• Prompt
If a line in the entries below includes "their", show that line.
┏━━
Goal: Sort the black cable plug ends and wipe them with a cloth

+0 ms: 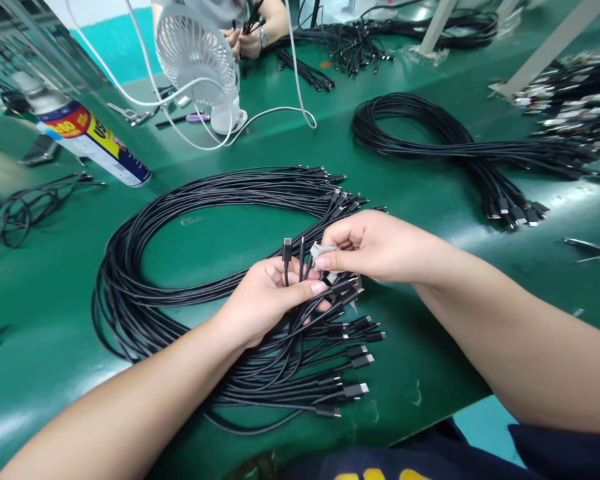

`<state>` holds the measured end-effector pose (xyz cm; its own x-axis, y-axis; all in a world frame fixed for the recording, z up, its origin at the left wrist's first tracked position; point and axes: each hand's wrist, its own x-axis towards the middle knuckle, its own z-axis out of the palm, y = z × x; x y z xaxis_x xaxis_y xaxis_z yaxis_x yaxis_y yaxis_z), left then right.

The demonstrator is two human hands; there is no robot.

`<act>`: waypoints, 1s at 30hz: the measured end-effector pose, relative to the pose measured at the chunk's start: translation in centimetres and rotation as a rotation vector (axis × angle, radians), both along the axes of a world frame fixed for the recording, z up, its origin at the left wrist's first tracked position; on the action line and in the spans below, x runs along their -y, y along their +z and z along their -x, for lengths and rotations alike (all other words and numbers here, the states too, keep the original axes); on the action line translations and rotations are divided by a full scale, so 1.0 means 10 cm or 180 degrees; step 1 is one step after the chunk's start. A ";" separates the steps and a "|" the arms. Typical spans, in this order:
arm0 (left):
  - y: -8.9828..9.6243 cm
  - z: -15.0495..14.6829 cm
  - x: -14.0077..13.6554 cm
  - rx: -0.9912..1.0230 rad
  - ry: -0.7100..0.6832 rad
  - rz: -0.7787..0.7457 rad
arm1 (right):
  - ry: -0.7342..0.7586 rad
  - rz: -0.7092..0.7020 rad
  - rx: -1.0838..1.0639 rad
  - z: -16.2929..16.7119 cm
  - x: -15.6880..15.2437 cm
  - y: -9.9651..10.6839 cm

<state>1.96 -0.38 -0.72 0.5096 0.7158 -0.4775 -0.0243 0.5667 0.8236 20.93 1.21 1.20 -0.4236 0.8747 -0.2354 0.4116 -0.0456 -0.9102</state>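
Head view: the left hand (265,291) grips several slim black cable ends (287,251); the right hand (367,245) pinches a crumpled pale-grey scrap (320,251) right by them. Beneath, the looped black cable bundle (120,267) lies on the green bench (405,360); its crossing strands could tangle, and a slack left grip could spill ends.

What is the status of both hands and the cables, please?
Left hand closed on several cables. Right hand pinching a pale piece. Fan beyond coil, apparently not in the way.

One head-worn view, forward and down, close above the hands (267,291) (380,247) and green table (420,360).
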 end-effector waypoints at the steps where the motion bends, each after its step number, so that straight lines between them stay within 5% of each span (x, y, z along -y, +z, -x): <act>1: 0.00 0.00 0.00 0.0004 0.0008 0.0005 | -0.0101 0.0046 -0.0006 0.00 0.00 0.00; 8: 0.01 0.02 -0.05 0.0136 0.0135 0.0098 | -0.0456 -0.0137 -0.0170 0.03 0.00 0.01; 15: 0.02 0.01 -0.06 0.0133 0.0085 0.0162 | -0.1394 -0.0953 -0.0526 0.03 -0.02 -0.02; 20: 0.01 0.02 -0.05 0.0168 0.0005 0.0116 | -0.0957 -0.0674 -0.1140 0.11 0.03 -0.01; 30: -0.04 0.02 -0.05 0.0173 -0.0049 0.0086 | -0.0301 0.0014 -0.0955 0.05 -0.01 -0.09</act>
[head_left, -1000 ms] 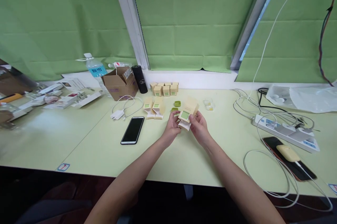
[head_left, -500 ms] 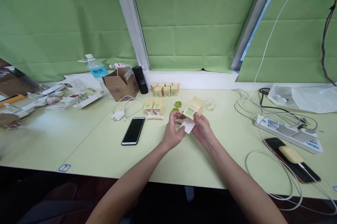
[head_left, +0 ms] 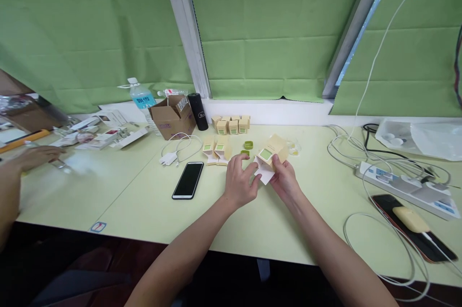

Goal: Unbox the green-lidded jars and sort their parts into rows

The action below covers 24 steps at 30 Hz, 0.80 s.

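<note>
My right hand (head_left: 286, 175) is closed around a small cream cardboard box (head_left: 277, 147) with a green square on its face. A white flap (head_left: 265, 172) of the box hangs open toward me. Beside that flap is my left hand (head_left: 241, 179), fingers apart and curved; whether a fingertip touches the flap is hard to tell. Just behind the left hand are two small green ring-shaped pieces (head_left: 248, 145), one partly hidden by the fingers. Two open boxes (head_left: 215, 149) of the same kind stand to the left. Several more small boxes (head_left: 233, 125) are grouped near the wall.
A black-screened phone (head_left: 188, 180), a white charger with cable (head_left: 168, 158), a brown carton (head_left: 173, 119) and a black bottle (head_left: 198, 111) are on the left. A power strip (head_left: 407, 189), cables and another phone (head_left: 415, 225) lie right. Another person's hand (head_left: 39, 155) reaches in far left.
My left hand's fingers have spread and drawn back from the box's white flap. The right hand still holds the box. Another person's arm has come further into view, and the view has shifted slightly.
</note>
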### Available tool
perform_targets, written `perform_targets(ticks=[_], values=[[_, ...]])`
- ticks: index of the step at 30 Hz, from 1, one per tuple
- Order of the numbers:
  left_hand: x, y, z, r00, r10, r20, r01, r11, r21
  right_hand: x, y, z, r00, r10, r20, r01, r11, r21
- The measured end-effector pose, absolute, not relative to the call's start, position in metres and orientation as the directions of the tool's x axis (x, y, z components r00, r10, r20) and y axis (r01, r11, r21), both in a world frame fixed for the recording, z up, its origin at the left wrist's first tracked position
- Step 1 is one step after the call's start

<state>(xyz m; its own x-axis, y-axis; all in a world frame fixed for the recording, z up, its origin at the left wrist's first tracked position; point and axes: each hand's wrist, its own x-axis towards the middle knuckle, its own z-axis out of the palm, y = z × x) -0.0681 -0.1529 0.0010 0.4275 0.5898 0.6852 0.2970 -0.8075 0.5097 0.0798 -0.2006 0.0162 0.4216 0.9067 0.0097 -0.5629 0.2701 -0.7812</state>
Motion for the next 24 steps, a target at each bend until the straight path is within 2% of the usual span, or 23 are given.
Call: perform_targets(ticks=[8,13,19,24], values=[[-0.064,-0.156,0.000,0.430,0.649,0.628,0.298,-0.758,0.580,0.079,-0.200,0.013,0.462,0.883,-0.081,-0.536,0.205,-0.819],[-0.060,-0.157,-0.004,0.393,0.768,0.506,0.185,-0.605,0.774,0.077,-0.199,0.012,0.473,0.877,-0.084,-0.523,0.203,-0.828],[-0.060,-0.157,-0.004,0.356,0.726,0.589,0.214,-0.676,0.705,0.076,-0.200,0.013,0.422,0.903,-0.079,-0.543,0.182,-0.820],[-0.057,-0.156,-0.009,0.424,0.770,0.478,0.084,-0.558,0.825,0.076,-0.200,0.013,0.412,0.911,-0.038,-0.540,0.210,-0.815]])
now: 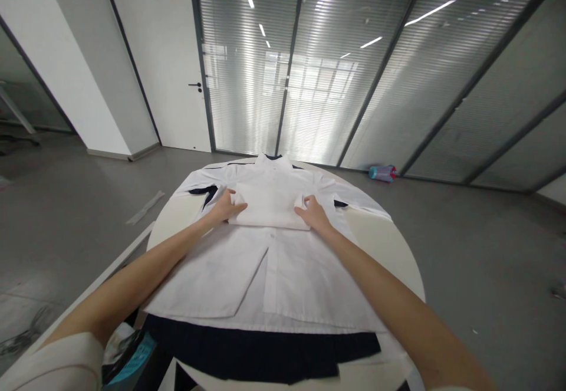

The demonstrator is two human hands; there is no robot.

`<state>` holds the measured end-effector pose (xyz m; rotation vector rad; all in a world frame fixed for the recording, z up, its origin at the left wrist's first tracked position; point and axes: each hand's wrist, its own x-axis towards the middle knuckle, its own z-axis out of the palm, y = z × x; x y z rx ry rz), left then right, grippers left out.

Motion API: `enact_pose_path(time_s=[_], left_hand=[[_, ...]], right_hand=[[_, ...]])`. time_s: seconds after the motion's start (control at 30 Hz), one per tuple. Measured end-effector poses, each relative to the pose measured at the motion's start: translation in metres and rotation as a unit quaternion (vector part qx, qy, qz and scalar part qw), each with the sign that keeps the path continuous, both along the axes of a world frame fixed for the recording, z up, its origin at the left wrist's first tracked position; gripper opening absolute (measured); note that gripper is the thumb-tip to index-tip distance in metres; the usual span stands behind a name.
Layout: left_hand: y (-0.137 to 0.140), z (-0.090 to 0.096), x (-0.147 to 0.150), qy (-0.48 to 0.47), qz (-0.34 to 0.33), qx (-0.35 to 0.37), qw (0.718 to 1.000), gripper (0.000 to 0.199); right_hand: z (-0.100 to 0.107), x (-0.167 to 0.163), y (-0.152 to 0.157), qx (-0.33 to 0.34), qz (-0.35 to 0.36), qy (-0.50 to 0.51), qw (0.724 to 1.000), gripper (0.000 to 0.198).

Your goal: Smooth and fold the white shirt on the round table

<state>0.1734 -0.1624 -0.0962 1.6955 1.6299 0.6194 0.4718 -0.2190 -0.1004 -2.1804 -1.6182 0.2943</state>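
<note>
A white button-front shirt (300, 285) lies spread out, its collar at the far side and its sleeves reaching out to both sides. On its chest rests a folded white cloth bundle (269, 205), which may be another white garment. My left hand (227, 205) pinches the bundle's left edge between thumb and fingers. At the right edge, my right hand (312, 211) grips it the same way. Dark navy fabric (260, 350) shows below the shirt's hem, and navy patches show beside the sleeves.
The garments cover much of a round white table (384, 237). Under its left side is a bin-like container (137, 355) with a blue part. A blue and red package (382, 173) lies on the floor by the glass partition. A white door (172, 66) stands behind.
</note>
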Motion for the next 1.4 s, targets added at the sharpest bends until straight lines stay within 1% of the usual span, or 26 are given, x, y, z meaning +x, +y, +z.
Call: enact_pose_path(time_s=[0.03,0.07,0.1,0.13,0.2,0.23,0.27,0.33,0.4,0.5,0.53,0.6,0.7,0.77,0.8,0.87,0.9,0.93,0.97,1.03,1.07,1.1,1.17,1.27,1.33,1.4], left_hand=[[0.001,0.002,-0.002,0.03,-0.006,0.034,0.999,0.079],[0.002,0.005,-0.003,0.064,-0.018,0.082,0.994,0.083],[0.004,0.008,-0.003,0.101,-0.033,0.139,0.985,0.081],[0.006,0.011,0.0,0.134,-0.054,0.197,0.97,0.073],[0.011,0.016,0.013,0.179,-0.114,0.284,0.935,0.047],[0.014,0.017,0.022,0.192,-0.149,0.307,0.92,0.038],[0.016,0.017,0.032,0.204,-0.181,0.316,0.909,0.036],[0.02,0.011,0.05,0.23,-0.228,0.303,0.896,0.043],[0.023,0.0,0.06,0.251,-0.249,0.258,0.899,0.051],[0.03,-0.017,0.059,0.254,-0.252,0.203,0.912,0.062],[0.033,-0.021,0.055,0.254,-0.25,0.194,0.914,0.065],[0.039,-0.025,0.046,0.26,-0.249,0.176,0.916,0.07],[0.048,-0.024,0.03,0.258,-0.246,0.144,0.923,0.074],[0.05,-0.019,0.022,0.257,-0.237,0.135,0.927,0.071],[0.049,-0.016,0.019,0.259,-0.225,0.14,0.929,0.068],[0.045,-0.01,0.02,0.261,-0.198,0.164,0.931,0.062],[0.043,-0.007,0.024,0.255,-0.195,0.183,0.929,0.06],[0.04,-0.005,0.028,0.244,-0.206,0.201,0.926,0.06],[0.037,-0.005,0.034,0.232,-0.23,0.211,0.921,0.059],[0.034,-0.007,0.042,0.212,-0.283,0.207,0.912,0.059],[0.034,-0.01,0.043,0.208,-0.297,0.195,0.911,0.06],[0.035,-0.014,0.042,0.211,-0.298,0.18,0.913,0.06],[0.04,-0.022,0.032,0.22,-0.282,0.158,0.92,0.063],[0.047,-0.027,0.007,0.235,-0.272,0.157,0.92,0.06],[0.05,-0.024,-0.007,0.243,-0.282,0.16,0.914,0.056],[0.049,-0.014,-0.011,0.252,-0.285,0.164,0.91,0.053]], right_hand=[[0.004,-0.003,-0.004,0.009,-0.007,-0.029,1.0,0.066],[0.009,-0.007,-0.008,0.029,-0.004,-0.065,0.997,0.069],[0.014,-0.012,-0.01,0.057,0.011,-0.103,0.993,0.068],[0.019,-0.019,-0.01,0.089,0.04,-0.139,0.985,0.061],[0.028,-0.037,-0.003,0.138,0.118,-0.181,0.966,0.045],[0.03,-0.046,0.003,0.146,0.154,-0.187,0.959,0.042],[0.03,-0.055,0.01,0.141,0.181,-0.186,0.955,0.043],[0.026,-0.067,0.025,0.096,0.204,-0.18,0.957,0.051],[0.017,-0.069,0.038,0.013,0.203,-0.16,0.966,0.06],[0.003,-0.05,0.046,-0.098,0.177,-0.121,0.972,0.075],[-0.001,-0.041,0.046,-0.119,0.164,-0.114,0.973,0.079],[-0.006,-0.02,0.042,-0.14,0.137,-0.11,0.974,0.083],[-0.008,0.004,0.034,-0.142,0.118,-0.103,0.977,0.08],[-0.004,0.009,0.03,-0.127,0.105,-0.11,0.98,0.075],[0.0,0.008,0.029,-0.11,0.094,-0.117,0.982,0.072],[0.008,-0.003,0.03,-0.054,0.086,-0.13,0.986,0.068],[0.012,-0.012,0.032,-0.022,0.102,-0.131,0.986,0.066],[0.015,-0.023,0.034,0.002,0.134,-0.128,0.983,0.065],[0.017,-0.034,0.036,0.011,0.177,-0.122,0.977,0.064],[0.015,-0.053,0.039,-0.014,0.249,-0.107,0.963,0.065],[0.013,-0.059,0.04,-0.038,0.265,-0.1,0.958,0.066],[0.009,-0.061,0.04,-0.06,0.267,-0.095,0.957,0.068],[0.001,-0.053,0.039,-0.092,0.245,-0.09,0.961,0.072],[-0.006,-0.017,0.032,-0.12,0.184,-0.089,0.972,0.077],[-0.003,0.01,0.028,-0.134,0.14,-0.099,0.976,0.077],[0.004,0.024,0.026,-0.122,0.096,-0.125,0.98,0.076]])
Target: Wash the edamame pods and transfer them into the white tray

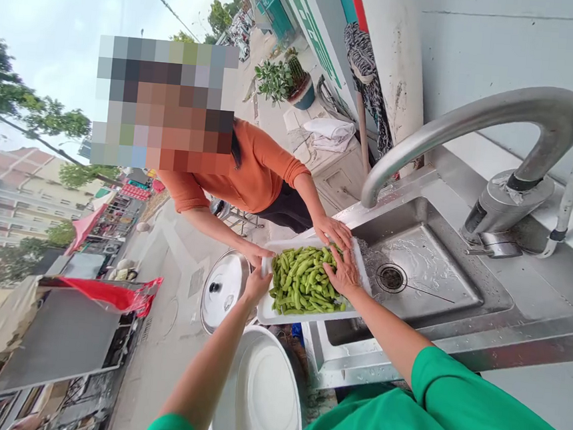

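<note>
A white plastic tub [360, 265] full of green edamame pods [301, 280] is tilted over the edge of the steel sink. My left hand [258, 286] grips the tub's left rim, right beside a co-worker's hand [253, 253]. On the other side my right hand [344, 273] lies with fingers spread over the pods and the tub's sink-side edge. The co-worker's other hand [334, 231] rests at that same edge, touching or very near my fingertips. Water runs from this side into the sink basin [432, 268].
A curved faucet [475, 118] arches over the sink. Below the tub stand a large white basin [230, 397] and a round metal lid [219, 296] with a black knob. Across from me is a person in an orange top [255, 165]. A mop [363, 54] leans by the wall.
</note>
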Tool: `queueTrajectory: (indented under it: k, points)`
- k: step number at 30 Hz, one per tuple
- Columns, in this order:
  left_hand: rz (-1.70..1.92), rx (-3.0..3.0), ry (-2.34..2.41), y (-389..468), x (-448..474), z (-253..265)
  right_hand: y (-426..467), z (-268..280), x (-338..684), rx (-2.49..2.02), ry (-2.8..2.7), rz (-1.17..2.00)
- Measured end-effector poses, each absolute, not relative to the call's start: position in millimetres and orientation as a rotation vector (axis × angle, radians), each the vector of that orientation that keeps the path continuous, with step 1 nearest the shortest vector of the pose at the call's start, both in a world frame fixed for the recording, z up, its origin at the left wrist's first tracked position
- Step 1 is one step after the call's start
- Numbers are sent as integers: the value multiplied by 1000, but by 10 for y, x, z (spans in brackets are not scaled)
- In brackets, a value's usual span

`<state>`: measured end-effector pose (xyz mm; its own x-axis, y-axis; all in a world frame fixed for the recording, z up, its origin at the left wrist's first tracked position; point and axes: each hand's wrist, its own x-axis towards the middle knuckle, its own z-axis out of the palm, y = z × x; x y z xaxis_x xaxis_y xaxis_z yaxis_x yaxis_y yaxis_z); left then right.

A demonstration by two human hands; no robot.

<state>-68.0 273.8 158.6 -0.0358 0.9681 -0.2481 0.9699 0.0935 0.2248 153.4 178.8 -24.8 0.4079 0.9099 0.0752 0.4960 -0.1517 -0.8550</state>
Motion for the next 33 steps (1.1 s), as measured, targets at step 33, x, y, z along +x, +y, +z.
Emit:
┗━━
• Reply to the task
`<act>`: waypoints, 1s at 30hz: the measured end-effector pose, relative to the pose measured at the chunk's start: translation in centimetres and rotation as a rotation vector (axis × angle, radians), both along the axes of a world frame fixed for the recording, z up, its origin at the left wrist's first tracked position; on the action line and in the spans below, x runs along their -y, y along their +z and z along their -x, for lengths and rotations alike (all other words and numbers here, the states too, keep the original axes); on the action line translations and rotations are divided by a full scale, so 1.0 means 10 cm or 180 degrees; step 1 is one step after the chunk's start. A ";" separates the steps and a "|" the arms. Typical spans, in this order:
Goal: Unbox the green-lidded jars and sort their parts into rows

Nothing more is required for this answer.